DATA SECTION
=====

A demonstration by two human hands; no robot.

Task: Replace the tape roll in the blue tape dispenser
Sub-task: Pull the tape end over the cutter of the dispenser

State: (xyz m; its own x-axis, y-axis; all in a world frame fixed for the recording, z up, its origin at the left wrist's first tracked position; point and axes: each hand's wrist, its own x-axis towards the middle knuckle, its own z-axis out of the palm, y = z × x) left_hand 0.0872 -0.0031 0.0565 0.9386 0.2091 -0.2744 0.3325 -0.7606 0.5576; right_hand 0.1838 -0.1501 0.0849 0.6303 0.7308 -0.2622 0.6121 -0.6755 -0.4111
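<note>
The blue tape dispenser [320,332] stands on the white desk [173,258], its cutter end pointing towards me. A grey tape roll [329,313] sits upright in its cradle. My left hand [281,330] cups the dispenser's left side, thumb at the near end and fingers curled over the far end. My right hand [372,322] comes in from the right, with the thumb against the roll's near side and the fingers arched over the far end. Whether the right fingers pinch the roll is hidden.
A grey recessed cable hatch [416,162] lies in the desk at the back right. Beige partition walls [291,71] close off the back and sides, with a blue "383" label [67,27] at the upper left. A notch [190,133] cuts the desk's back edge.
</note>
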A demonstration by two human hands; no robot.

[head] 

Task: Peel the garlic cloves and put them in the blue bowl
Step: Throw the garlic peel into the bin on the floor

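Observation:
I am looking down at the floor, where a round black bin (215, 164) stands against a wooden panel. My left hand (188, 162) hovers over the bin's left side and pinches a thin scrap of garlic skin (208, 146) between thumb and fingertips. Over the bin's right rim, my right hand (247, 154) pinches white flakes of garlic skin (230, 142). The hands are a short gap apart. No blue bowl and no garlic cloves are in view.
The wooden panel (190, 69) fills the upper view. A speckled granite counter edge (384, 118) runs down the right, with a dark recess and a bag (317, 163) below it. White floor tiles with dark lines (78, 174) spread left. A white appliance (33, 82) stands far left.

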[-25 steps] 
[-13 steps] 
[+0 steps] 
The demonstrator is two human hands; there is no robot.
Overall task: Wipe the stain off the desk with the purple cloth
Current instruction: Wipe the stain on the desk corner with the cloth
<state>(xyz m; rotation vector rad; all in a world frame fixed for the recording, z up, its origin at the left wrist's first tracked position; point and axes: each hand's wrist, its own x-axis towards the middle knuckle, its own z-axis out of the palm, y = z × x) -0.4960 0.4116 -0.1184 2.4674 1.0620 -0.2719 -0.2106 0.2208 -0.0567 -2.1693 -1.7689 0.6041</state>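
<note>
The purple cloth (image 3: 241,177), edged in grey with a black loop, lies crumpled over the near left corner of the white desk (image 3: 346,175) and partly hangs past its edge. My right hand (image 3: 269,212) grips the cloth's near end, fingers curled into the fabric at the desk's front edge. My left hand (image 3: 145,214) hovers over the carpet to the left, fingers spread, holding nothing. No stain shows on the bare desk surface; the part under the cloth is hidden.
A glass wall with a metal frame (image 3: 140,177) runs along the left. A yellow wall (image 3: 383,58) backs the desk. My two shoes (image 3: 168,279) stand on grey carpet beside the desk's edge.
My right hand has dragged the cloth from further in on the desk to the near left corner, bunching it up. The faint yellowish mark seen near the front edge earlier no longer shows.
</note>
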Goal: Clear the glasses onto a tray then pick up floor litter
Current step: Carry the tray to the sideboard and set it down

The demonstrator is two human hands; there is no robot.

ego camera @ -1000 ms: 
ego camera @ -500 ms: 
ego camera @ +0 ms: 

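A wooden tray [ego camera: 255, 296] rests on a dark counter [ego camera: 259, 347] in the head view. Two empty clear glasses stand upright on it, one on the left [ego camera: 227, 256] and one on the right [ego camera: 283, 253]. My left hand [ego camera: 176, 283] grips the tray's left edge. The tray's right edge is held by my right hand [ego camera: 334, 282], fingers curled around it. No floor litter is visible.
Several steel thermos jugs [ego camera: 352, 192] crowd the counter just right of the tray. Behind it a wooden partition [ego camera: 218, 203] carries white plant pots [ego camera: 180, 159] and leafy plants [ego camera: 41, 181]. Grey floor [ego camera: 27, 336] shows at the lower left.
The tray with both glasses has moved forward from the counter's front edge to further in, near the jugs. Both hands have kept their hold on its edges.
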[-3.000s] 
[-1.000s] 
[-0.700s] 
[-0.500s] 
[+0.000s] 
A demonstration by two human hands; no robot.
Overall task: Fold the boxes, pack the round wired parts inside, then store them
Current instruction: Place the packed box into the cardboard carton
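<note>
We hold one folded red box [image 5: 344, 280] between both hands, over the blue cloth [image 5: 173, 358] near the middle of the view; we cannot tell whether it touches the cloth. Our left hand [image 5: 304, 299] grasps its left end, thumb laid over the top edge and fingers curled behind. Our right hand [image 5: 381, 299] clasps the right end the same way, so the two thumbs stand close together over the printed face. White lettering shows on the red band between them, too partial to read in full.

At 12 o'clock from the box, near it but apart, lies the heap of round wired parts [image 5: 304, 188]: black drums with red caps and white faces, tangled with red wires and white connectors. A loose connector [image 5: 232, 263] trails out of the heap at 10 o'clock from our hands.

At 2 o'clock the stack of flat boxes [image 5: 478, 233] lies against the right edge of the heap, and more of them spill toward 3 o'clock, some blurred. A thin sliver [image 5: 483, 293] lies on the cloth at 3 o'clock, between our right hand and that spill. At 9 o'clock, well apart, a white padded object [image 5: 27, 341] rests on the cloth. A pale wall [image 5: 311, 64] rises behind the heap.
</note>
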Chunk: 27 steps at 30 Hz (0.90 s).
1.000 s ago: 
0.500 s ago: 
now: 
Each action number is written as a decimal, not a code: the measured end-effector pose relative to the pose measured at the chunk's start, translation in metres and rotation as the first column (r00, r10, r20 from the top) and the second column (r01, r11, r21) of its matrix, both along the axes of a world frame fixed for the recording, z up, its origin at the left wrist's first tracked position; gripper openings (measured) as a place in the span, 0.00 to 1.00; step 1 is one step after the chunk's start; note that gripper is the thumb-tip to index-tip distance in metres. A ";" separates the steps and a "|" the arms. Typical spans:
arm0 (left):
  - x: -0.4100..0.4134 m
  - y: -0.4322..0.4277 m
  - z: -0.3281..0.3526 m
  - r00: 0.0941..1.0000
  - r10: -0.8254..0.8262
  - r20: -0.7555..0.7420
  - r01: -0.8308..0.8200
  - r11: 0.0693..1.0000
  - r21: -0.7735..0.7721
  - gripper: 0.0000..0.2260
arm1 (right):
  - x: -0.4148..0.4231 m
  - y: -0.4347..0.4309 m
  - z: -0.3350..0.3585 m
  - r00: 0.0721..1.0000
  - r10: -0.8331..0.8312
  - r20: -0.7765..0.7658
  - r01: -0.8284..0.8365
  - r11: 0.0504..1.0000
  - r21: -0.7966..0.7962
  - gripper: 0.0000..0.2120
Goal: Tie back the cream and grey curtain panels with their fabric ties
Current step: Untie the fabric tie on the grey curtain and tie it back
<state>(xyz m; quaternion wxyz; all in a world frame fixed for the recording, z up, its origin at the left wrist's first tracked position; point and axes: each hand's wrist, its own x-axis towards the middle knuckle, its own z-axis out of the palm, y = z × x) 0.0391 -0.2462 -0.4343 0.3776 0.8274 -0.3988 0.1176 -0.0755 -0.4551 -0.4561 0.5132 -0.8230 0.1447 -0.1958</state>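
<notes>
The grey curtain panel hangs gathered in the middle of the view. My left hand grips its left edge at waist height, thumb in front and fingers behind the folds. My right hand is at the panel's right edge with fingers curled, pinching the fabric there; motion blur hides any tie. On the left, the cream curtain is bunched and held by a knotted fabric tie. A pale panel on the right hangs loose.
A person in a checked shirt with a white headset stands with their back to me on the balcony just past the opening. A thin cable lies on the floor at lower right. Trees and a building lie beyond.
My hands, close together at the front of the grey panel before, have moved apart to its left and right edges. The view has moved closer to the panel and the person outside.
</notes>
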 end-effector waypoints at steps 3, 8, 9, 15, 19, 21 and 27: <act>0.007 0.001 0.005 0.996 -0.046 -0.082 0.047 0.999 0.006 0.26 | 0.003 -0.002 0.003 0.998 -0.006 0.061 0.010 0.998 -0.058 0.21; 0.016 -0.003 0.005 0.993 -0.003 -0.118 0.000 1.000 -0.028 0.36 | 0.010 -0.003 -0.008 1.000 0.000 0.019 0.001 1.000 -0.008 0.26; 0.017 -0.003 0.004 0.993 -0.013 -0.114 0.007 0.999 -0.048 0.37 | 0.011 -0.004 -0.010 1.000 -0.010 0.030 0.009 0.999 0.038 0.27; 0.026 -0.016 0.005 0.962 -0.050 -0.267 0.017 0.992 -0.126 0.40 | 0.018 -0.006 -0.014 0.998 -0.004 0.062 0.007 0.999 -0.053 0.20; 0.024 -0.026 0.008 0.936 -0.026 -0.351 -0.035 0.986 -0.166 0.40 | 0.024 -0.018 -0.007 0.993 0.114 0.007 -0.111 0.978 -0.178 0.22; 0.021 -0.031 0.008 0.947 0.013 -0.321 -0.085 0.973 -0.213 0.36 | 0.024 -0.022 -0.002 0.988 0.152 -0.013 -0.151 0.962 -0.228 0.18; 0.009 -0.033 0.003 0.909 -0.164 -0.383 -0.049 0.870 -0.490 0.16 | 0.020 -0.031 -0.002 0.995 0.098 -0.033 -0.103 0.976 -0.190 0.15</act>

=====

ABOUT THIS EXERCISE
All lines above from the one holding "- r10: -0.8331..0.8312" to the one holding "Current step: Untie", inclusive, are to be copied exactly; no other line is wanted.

TASK ANSWER
  - r10: -0.8331..0.8312
  - r20: -0.7765..0.7658
  - r01: -0.8284..0.8365
  - r11: 0.0504..1.0000
  - r21: -0.7966..0.7962
  - gripper: 0.0000..0.2120
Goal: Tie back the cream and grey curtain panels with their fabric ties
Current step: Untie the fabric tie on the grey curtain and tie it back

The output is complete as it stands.